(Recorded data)
────────

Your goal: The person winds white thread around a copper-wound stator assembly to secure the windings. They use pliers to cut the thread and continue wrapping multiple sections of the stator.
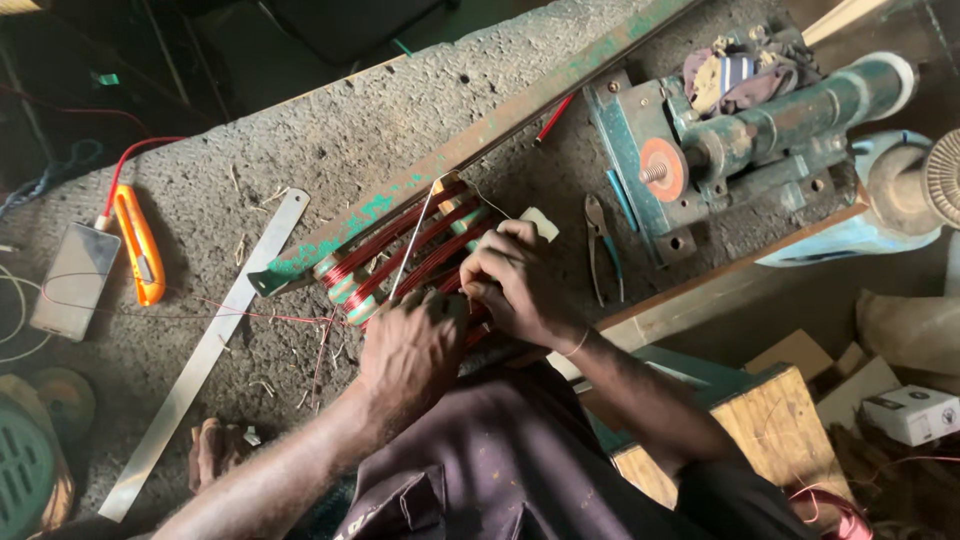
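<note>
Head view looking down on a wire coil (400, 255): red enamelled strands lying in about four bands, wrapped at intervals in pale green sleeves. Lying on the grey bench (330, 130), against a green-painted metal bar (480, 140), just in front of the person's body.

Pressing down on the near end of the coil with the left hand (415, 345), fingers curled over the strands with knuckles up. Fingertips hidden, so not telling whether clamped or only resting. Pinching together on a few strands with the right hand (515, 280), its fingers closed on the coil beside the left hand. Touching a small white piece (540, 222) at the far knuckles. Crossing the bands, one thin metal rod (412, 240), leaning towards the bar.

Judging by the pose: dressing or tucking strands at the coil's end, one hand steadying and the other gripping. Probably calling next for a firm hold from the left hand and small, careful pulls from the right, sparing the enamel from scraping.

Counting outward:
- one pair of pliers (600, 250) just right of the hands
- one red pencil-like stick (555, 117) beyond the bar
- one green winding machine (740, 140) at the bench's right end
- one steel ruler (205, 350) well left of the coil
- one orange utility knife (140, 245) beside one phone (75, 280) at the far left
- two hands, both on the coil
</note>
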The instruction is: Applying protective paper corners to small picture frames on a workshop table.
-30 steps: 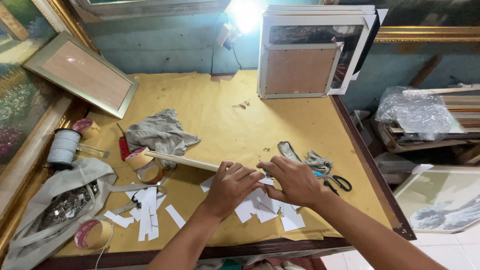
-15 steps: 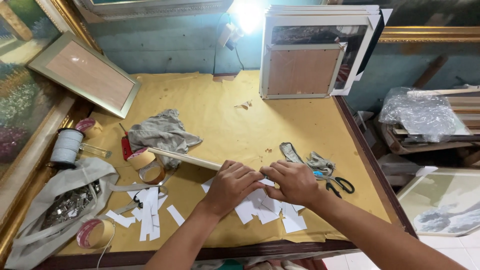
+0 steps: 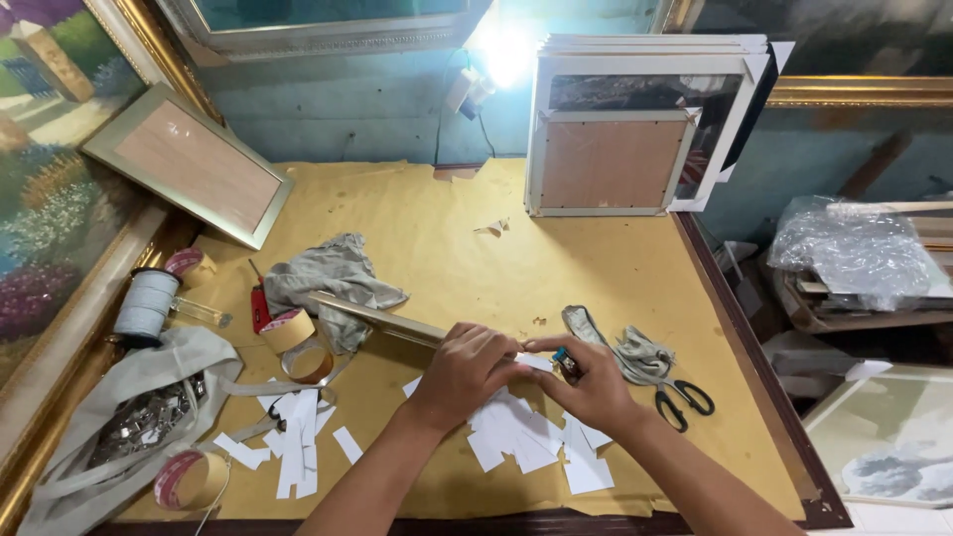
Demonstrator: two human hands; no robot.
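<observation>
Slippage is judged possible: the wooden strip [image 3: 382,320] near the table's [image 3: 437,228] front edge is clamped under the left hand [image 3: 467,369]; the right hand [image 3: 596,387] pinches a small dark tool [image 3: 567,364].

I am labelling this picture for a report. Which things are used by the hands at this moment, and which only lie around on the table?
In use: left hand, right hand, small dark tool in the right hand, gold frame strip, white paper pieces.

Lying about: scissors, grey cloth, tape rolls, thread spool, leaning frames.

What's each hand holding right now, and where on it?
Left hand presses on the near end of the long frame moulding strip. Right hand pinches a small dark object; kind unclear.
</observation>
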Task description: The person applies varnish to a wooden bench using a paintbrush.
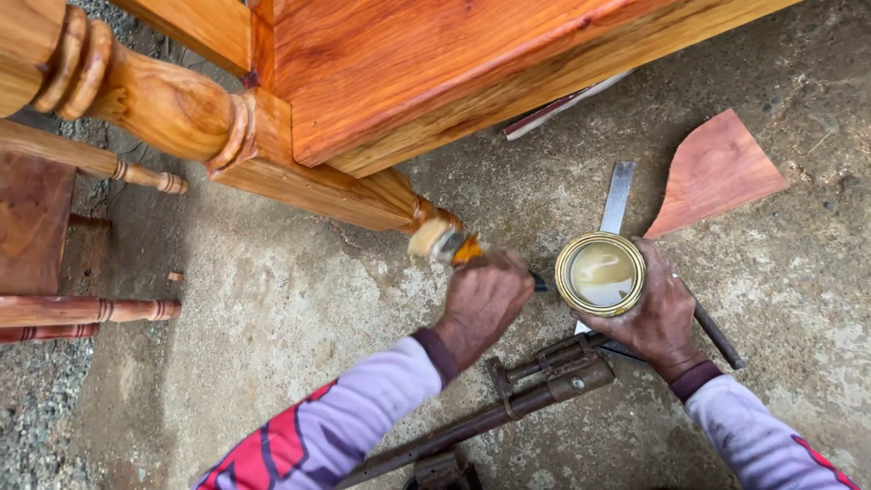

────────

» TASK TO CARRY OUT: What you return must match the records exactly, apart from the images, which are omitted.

» ANSWER TO THIS PROBLEM:
Your goal: The person winds white thread around a copper-wound stator assembly to secure the windings. They use pliers to cut the thread and continue wrapping multiple sections of the stator.
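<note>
Head view looking down on a wire coil (400, 255): red enamelled strands lying in about four bands, wrapped at intervals in pale green sleeves. Lying on the grey bench (330, 130), against a green-painted metal bar (480, 140), just in front of the person's body.

Pressing down on the near end of the coil with the left hand (415, 345), fingers curled over the strands with knuckles up. Fingertips hidden, so not telling whether clamped or only resting. Pinching together on a few strands with the right hand (515, 280), its fingers closed on the coil beside the left hand. Touching a small white piece (540, 222) at the far knuckles. Crossing the bands, one thin metal rod (412, 240), leaning towards the bar.

Judging by the pose: dressing or tucking strands at the coil's end, one hand steadying and the other gripping. Probably calling next for a firm hold from the left hand and small, careful pulls from the right, sparing the enamel from scraping.

Counting outward:
- one pair of pliers (600, 250) just right of the hands
- one red pencil-like stick (555, 117) beyond the bar
- one green winding machine (740, 140) at the bench's right end
- one steel ruler (205, 350) well left of the coil
- one orange utility knife (140, 245) beside one phone (75, 280) at the far left
- two hands, both on the coil
</note>
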The instruction is: Applying protective paper corners to small picture frames on a workshop table.
-30 steps: 
-15 steps: 
+0 steps: 
Demonstrator: two human hands; no robot.
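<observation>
Slippage is judged possible: the wooden strip [image 3: 382,320] near the table's [image 3: 437,228] front edge is clamped under the left hand [image 3: 467,369]; the right hand [image 3: 596,387] pinches a small dark tool [image 3: 567,364].

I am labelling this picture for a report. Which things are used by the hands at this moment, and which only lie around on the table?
In use: left hand, right hand, small dark tool in the right hand, gold frame strip, white paper pieces.

Lying about: scissors, grey cloth, tape rolls, thread spool, leaning frames.

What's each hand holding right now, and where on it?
Left hand presses on the near end of the long frame moulding strip. Right hand pinches a small dark object; kind unclear.
</observation>
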Task description: The person applies varnish to a wooden bench using a paintbrush.

Nothing further belongs to this answer.